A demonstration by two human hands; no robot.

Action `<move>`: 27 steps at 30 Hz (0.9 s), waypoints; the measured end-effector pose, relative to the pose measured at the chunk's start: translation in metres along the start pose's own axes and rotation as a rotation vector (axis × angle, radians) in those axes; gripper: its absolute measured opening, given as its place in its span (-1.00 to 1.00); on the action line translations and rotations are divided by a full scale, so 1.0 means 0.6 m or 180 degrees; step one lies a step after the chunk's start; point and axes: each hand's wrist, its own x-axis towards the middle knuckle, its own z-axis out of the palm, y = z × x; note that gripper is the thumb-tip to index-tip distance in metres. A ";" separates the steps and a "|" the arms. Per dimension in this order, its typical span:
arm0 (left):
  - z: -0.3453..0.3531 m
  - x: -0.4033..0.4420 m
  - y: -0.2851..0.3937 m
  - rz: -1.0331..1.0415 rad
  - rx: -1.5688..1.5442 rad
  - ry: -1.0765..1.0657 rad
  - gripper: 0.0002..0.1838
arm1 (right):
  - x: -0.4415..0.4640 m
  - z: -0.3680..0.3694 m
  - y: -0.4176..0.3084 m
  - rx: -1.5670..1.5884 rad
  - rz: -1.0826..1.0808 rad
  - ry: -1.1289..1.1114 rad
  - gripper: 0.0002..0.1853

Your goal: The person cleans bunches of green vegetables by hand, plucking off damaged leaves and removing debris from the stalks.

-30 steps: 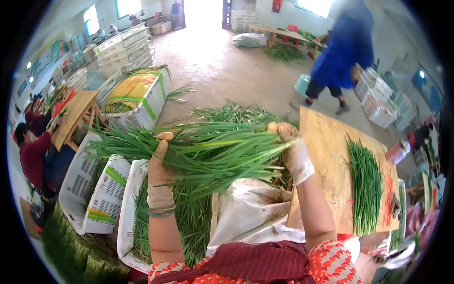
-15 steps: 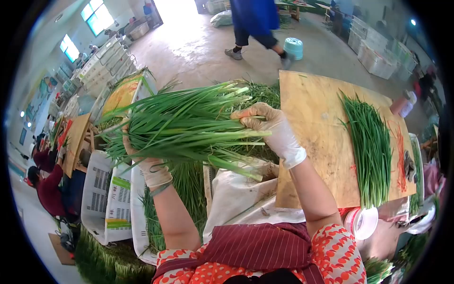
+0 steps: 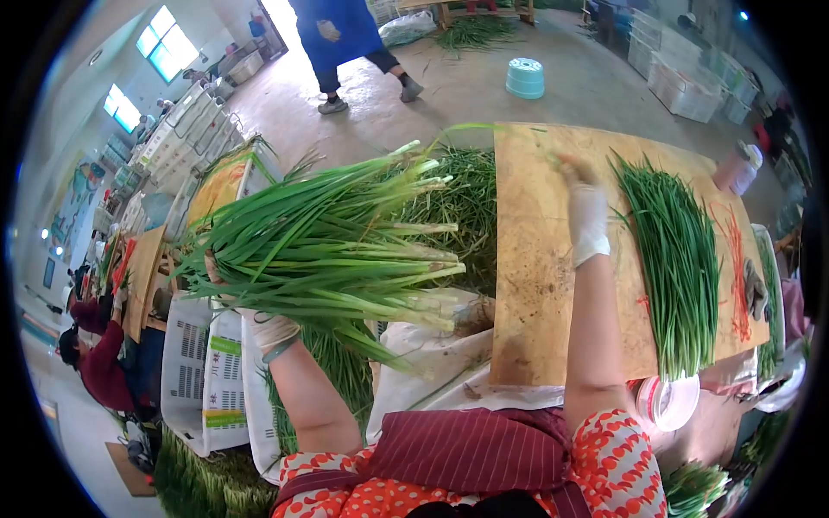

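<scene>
A thick bunch of garlic chives (image 3: 337, 250) lies across my gloved left hand (image 3: 268, 324), pale stem ends pointing right. The fingers of that hand are wrapped round its leafy left part and mostly hidden by leaves. My gloved right hand (image 3: 585, 207) is over the wooden board (image 3: 544, 302), apart from the bunch, its fingers smeared by motion. One long green blade (image 3: 475, 127) arcs from the bunch's top towards those fingertips; whether they grip it I cannot make out. On the board's right side a neat pile of chives (image 3: 673, 268) lies lengthwise.
Red ties (image 3: 734, 268) and a bottle (image 3: 738, 168) are at the board's right. Loose greens (image 3: 458, 207) lie behind the bunch. White crates (image 3: 186, 371) stand at left. Beyond are a blue bucket (image 3: 525, 78) and a walking person (image 3: 345, 43); other people are at the far left.
My right hand has left the stem ends and moved right and up over the board. The bunch has shifted slightly left and fanned out. The person in blue has walked left.
</scene>
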 end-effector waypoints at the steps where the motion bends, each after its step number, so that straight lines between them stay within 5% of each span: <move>1: 0.007 0.000 -0.001 0.0001 0.0097 0.0490 -0.57 | -0.006 0.020 0.003 -0.0245 -0.0061 -0.0453 -0.74; 3: 0.006 0.003 -0.001 0.0002 0.0202 0.0986 -0.58 | -0.047 0.057 -0.045 -0.1153 -0.0673 -0.1058 -0.65; 6: -0.019 0.006 0.002 0.0083 0.0331 0.0889 -0.58 | -0.069 0.110 -0.063 -0.0117 -0.0172 -0.2048 -0.60; 8: -0.039 0.002 0.002 0.0064 0.0433 0.0830 -0.58 | -0.080 0.137 -0.066 0.1273 0.1019 -0.2548 -0.62; 12: -0.136 -0.009 -0.009 -0.0088 -0.0991 0.0853 -0.56 | -0.112 0.170 -0.030 0.2640 0.1486 -0.1539 -0.59; 14: -0.037 -0.014 0.005 0.0036 0.0777 0.0900 -0.54 | -0.128 0.176 -0.014 0.2700 0.1542 -0.0993 -0.55; 20: -0.017 -0.025 0.007 -0.0160 0.0459 0.1024 -0.53 | -0.158 0.216 -0.042 0.1882 0.0940 -0.1725 -0.84; 22: -0.033 -0.026 0.006 -0.0207 0.0538 0.1051 -0.53 | -0.159 0.226 -0.074 0.2082 0.1891 -0.1687 -0.83; 27: 0.053 -0.031 0.004 0.0010 0.1014 0.1816 -0.52 | -0.157 0.219 -0.070 0.1522 0.1338 -0.2218 -0.80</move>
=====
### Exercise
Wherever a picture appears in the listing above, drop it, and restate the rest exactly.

### Response box
A demonstration by two human hands; no robot.

Action `<move>`: 27 steps at 30 Hz (0.9 s), waypoints; the measured end-effector pose, relative to the pose measured at the chunk's start: translation in metres along the start pose's own axes and rotation as a rotation vector (axis × angle, radians) in those axes; gripper: its absolute measured opening, given as its place in its span (-1.00 to 1.00); on the action line translations and rotations are divided by a full scale, so 1.0 means 0.6 m or 180 degrees; step one lies a step after the chunk's start; point and axes: each hand's wrist, its own x-axis towards the middle knuckle, its own z-axis out of the palm, y = z × x; note that gripper is the thumb-tip to index-tip distance in metres. A ";" separates the steps and a "|" the arms. Per dimension in this order, its typical span:
arm0 (left):
  - z: -0.3453..0.3531 m
  - x: -0.4033..0.4420 m
  - y: -0.2851..0.3937 m
  - rz: -1.0331..1.0415 rad
  - rx: -1.5688..1.5442 rad
  - ry: -1.0765..1.0657 rad
  - gripper: 0.0002..0.1838
arm1 (right):
  - x: -0.4415..0.4640 m
  - z: -0.3680..0.3694 m
  - y: -0.4176..0.3084 m
  - rx: -1.5670..1.5884 rad
  - rz: -1.0826..1.0808 rad
  - ry: -1.1289..1.1114 rad
  - gripper: 0.0002..0.1853

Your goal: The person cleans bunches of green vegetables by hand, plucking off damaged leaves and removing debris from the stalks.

-30 steps: 
-15 steps: 
+0 steps: 

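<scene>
A thick bunch of garlic chives (image 3: 337, 250) lies across my gloved left hand (image 3: 268, 324), pale stem ends pointing right. The fingers of that hand are wrapped round its leafy left part and mostly hidden by leaves. My gloved right hand (image 3: 585, 207) is over the wooden board (image 3: 544, 302), apart from the bunch, its fingers smeared by motion. One long green blade (image 3: 475, 127) arcs from the bunch's top towards those fingertips; whether they grip it I cannot make out. On the board's right side a neat pile of chives (image 3: 673, 268) lies lengthwise.
Red ties (image 3: 734, 268) and a bottle (image 3: 738, 168) are at the board's right. Loose greens (image 3: 458, 207) lie behind the bunch. White crates (image 3: 186, 371) stand at left. Beyond are a blue bucket (image 3: 525, 78) and a walking person (image 3: 345, 43); other people are at the far left.
My right hand has left the stem ends and moved right and up over the board. The bunch has shifted slightly left and fanned out. The person in blue has walked left.
</scene>
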 end-effector waypoints at the steps where the motion bends, each after its step number, so that straight lines between them stay within 5% of each span: <move>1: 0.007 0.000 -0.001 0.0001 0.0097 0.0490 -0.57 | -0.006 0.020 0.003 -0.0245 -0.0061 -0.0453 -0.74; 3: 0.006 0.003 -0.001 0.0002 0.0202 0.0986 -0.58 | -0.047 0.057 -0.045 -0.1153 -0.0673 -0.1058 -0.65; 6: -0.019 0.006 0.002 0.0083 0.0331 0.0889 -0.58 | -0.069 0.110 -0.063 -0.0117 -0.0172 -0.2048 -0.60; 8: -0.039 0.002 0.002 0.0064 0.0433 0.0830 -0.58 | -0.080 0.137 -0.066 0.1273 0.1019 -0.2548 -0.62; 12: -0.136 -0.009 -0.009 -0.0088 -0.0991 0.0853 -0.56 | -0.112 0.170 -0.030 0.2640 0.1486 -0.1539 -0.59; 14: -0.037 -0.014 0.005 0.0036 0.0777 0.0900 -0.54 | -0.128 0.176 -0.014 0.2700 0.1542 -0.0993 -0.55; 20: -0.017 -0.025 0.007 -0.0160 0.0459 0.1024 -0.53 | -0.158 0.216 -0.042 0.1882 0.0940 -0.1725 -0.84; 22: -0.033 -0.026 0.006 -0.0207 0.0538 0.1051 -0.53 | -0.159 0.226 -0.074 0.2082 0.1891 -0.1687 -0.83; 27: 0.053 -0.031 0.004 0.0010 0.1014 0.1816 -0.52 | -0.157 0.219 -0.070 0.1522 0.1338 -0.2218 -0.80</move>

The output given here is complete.